Markus est un autre expatrié avec une expérience dans l’industrie IT. Actuellement développeur de logiciels, il a passé six ans à travailler comme responsable IT régional pour une entreprise thaïlandaise/américaine locale dont le siège est à Bangkok.
J’étais responsable de toute l’IT en Thaïlande, en Indonésie et à Singapour. En plus de l’IT, j’étais également responsable de tous les systèmes CCTV avec plus de 160 caméras, plus de 75 camions avec des systèmes GPS, des systèmes de cartes de proximité pour le contrôle d’accès des bureaux pour tout notre personnel, des systèmes de gestion du temps, de tous les téléphones mobiles, des PABX et des extensions, de la protection contre les surtensions et la foudre pour tout l’équipement et des ponts bascules.”
Comme Gary, Markus avait les compétences et le talent pour battre la concurrence. Le processus pour décrocher son emploi était un peu plus informel, cependant.
Ils voulaient un expatrié qui pouvait leur dire ce qui se passait et comme nous, les Néerlandais, sommes directs dans le monde des affaires, j’ai été embauché.
Sans surprise, tous deux citent le réseau comme un facteur clé pour décrocher leur emploi.
Gary déclare qu’il a entendu parler du poste après que quelqu’un qui travaillait déjà là-bas l’ait appelé pour lui parler d’une ouverture.
Markus est encore plus direct.
D’après ce que je comprends, tout tourne autour du réseautage, du réseautage, du réseautage, du réseautage et encore du réseautage. Rencontrez des gens, allez à des événements de réseautage à Bangkok, consultez les sites web des Chambres de Commerce en Thaïlande pour les ouvertures de postes et les événements, etc. Les chances que vous soyez embauché via JobsDB ou tout autre site d’emploi sont aussi probables que de trouver de l’eau sur Mars, c’est presque zéro.”
Bien que l’eau ait effectivement été trouvée sur Mars, son idée reste valable — vous passez à côté d’un grand nombre d’opportunités en utilisant les méthodes traditionnelles de recherche d’emploi.
Markus lui-même admet que son réseautage était moins conventionnel.
[I found out about the job] through a friend who was having a drink in a beer bar in Nana Plaza – not joking. »
Pour ceux qui sont prêts à risquer d’éviter les conseils solides mais scientifiquement mal informés de Markus, il existe de nombreuses ressources en ligne proposant des emplois dans l’informatique, y compris jobsDB, Monster et Robert Walters.
De nombreuses annonces exigent un diplôme en informatique comme qualification minimale et au moins 2 ans d’expérience.
Cependant, comme pour de nombreux emplois dans le domaine technologique, ce sont vos compétences qui vous décrocheront finalement le poste, pas vos diplômes—ce qui rend le réseautage encore plus essentiel.
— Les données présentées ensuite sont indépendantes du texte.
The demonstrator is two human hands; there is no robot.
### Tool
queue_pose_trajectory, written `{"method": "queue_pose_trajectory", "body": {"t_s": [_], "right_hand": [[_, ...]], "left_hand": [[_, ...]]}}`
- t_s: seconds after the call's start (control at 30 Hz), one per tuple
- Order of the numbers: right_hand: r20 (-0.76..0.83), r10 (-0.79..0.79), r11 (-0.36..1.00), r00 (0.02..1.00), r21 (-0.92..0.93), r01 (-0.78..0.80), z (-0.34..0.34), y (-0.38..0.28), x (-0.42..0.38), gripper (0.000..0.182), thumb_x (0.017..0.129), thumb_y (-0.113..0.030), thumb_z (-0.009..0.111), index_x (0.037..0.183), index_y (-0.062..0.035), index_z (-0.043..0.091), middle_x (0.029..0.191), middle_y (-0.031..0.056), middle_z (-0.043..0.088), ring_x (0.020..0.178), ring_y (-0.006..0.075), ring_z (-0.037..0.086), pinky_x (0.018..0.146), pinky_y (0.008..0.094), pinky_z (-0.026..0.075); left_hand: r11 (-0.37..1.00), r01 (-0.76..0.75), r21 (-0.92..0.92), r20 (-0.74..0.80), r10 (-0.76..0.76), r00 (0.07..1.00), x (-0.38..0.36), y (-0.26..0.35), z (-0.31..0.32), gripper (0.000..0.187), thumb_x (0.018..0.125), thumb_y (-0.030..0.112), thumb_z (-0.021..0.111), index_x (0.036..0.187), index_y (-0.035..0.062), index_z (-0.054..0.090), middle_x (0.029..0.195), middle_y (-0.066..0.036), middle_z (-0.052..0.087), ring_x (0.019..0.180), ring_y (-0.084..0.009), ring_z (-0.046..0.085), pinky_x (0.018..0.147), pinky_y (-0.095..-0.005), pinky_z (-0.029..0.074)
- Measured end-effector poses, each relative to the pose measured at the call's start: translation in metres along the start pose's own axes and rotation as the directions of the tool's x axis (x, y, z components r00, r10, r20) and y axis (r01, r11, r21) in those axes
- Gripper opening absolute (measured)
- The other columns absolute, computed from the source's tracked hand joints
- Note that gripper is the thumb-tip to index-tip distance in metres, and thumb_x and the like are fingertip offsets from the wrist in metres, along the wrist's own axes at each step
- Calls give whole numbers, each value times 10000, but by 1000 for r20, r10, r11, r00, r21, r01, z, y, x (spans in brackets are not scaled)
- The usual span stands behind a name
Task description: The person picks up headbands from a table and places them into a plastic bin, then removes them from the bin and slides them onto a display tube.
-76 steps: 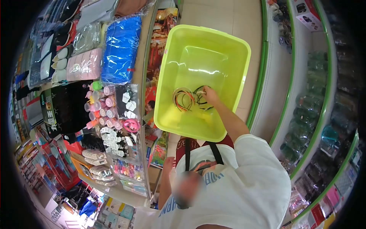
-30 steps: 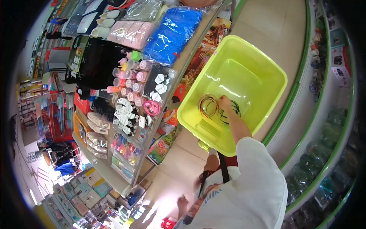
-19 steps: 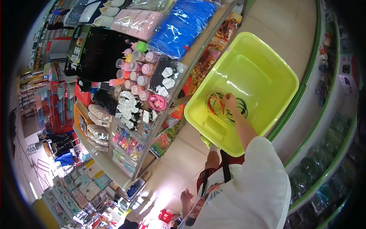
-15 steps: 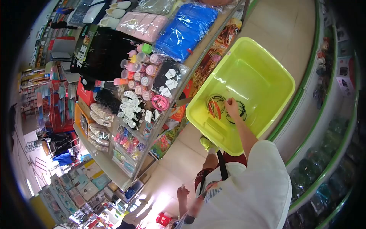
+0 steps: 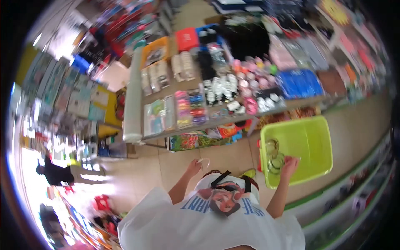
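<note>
My left hand is closed at waist height, pinching a thin white loop that stands out from the fingertips. My right hand is held over the near side of a yellow-green plastic tub. Its fingers are curled together, and what they hold, if anything, is too small and blurred to make out. Several thin dark hoops lie inside the tub, left of my right hand and apart from it. The tub is down by the floor, to my right.
A display table ahead carries hair accessories, small pink bottles and a blue plastic-wrapped pack. Shelves with green edges run along the right. At the far left, a person in dark clothes stands near bright light.
The view has swung left, bringing the table ahead of me. My right hand has come up from among the hoops. My left hand has risen into fuller view with the white loop.
</note>
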State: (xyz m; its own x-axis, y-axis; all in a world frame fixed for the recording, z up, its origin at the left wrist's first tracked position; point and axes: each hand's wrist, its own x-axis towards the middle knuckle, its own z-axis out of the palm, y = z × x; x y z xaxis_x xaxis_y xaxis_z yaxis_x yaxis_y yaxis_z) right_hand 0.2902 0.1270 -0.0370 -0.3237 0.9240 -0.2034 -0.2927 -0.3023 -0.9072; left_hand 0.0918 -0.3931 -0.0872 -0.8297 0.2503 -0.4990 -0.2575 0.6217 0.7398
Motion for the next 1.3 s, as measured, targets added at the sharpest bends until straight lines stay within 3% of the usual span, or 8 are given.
{"method": "queue_pose_trajectory", "body": {"t_s": [0.2, 0.3, 0.47, 0.6, 0.83, 0.97, 1.2, 1.3], "right_hand": [[446, 130, 984, 886, -169, -59, 158, -44, -138, 448, 987, -141, 479, 1415, -27, 411, 731, 71, 626, 534, 81, 484, 485, 197, 391], [655, 224, 936, 722, -350, 27, 226, -10, -200, 597, 954, -67, 518, 1510, -91, 304, 764, 62, 654, 567, 71, 509, 483, 190, 378], [865, 399, 896, 304, -438, 70, 318, 75, -301, 563, 946, -103, 590, 1467, -108, 379, 729, -11, 585, 661, 66, 574, 561, 216, 410], [841, 540, 784, -14, -498, 370, 375, 94, -359, 373, 931, -212, 657, 1260, -63, 562, 706, -46, 545, 623, 46, 503, 578, 233, 416], [717, 684, 666, -136, -537, 518, 457, 126, -407, 234, 892, -234, 711, 992, -37, 631, 643, -41, 531, 570, 54, 460, 527, 246, 386], [784, 567, 732, -251, -341, 589, 504, 158, -416, 203, 894, -224, 707, 922, -32, 648, 648, 2, 573, 575, 73, 516, 549, 262, 431], [864, 494, 842, -96, -448, 301, 616, 212, -450, 195, 914, -193, 679, 882, -6, 636, 665, 53, 608, 593, 118, 587, 561, 279, 461], [868, 476, 824, -141, -385, 415, 673, 216, -454, 213, 919, -206, 674, 899, 0, 623, 653, 52, 592, 592, 108, 592, 555, 285, 455]], "left_hand": [[989, -44, 142, 47, 38, 998, -19, 17, -66, 333, 952, 322, 581, 1160, 62, 579, 776, -87, 662, 701, -181, 649, 631, -335, 504], [994, -109, -13, -16, 109, 994, -28, 2, -91, 351, 937, 314, 610, 1161, 46, 579, 753, -98, 647, 642, -195, 632, 593, -362, 495], [962, -188, -197, -118, 167, 979, -64, 0, -146, 364, 974, 293, 573, 1221, 27, 564, 768, -85, 645, 699, -170, 627, 652, -324, 490], [890, -289, -354, -245, 210, 947, -86, -1, -189, 326, 1011, 255, 521, 1218, 7, 569, 768, -52, 615, 721, -136, 593, 677, -288, 473], [823, -316, -472, -419, 106, 902, -118, 4, -267, 273, 1032, 205, 491, 1197, 7, 583, 799, -22, 570, 744, -102, 558, 705, -259, 476], [674, -353, -649, -481, -4, 877, -98, -9, -312, 267, 1038, 216, 487, 1187, 8, 566, 824, -18, 595, 779, -100, 570, 741, -263, 473], [754, -371, -541, -525, 42, 850, -40, -14, -423, 199, 1004, 106, 544, 1173, 1, 556, 962, -41, 641, 898, -117, 612, 845, -270, 490], [879, -221, -422, -504, -25, 864, -21, -16, -489, 188, 988, 93, 571, 1148, -5, 577, 975, -39, 656, 921, -108, 613, 848, -263, 487]]}}
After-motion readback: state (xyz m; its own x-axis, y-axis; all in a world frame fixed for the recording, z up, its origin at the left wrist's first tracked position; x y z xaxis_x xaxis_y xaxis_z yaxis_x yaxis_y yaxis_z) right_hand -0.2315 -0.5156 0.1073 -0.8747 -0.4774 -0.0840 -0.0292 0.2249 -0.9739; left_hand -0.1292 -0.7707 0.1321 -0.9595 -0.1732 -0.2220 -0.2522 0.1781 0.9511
Gary affirme que les salaires varient en fonction de votre poste et de votre niveau d’expérience.
Les programmeurs juniors pourraient probablement s’attendre à 40 000 à 60 000 bahts par mois, tandis que les personnes plus expérimentées pourraient probablement demander plusieurs centaines de milliers par mois ou plus. Tout dépend vraiment de votre niveau de compétence.”
Markus déclare que son salaire était compris entre 100 000 et 150 000 bahts par mois.
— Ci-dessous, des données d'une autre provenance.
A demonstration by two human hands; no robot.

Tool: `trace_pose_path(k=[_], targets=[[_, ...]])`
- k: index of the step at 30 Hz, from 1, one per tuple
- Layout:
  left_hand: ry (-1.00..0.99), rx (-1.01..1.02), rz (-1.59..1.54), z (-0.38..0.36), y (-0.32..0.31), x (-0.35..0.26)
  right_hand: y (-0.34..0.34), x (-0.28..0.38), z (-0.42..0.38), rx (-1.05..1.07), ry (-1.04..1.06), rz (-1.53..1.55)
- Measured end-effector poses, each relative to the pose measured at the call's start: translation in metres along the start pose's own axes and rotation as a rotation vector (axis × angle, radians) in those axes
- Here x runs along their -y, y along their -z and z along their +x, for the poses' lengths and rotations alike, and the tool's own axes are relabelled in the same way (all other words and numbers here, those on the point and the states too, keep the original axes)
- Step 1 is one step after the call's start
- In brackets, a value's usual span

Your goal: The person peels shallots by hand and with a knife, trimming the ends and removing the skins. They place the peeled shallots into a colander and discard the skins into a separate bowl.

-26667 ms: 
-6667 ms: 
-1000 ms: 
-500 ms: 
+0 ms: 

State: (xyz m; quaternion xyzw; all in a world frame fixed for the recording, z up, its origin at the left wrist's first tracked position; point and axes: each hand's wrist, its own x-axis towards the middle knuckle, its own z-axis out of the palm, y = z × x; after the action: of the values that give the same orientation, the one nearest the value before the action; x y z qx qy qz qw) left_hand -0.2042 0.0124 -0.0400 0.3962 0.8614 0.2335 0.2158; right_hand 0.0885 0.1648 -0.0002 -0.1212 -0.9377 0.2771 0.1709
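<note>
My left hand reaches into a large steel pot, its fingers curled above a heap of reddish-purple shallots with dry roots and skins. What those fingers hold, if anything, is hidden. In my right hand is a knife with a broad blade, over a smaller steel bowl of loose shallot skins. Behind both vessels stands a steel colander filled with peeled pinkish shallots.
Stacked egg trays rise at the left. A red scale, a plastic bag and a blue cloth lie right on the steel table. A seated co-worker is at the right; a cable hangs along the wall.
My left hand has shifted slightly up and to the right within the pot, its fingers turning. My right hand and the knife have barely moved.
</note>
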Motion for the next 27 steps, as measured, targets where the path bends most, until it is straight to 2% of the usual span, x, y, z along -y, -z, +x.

En fin de compte, la Thaïlande est actuellement dans un état de transition concernant la question des travailleurs étrangers.
Il existe des déficits clairs dans la main-d’œuvre, un manque criant de professionnels qualifiés dans des domaines comme l’informatique d’un côté, et de l’autre, une armée prête et désireuse d’étrangers impatients de venir vivre et travailler dans le pays et de partager leurs connaissances.
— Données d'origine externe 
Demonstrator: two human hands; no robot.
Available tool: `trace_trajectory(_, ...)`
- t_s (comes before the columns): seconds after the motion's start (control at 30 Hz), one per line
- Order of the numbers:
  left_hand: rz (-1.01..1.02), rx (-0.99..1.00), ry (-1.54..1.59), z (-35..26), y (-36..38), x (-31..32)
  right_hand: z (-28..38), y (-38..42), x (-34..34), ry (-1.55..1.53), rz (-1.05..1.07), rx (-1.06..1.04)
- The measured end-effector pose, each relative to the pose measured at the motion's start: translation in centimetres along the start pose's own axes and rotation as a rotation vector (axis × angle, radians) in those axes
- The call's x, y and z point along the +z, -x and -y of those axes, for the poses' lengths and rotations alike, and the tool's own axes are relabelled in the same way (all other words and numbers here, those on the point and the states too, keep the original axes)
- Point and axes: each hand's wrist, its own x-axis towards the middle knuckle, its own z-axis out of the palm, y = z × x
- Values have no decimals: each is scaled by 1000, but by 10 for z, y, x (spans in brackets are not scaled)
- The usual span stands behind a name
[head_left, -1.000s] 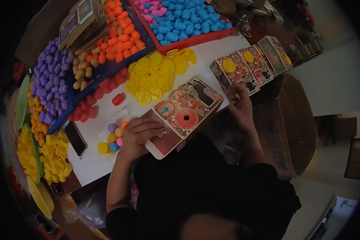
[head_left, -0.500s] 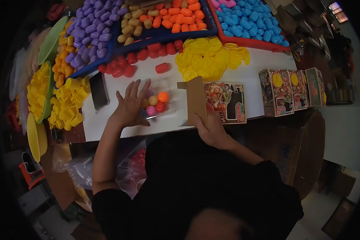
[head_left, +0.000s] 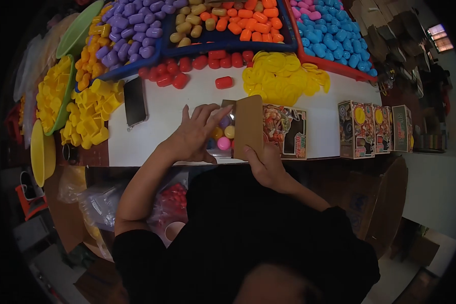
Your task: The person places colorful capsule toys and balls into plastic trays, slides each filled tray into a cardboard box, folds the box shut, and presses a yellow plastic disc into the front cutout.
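Note:
A clear plastic tray [head_left: 219,151] with several coloured capsules lies partly inside the open end of a printed cardboard box [head_left: 285,129]. My left hand [head_left: 195,133] rests on the tray's left side, fingers spread over its edge. The box's brown flap [head_left: 250,126] stands up beside the tray. My right hand [head_left: 266,163] grips the box at the flap's lower end, thumb on the cardboard. Pink, yellow and purple capsules show between the hand and the flap; the tray's right part is hidden in the box.
Yellow discs [head_left: 283,76] and red capsules [head_left: 185,64] lie behind the hands. A phone [head_left: 136,101] is at the left, by yellow parts [head_left: 93,114]. Printed boxes [head_left: 357,130] stand at the right. A blue tray [head_left: 228,46] and a red tray [head_left: 334,71] hold more capsules.
The capsule tray and my left hand have moved right, and the tray's right part has entered the box. My right hand still holds the box. The view has shifted slightly.

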Motion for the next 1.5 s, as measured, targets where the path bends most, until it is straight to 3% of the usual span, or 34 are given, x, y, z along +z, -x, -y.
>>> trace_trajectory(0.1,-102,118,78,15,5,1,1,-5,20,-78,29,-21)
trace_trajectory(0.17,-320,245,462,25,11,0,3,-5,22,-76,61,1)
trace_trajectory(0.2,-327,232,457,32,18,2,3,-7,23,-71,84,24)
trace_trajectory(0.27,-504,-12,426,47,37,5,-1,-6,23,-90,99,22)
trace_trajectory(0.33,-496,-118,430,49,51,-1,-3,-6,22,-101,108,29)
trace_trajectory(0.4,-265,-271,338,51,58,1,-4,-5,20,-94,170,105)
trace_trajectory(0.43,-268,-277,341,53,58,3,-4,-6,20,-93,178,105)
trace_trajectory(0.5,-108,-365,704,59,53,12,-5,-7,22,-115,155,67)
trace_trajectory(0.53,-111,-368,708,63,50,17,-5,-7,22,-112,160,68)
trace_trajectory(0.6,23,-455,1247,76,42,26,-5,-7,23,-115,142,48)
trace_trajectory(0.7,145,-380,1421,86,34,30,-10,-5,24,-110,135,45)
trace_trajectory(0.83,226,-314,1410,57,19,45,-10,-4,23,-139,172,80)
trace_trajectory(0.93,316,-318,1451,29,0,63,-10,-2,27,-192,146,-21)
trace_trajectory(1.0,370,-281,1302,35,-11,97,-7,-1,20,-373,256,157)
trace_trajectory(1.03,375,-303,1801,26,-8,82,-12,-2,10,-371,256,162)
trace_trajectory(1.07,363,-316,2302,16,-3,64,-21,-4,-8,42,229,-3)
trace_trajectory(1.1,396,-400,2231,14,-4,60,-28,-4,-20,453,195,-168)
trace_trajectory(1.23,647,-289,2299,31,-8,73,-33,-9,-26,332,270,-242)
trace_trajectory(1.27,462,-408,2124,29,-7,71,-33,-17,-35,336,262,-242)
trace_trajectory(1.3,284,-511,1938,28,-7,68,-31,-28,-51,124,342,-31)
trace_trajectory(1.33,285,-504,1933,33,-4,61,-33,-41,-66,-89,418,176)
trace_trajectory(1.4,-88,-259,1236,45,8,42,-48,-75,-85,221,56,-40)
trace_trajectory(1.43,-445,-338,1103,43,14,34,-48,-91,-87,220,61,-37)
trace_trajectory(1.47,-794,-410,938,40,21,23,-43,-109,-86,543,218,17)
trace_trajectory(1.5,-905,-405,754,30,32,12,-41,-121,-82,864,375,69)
Ce qui se tient entre eux, ce sont des réglementations rigides et obsolètes et la lenteur glaciale du changement institutionnel.
Des efforts ont été faits ces derniers mois par le gouvernement, sous la pression des investisseurs et des entreprises, pour contrebalancer cela avec des initiatives comme le SMART Visa, qui pourraient assouplir les restrictions pour les professionnels qualifiés et expérimentés.
En attendant ce jour, il y a encore des opportunités ici — mais vous devez exceller si vous les voulez.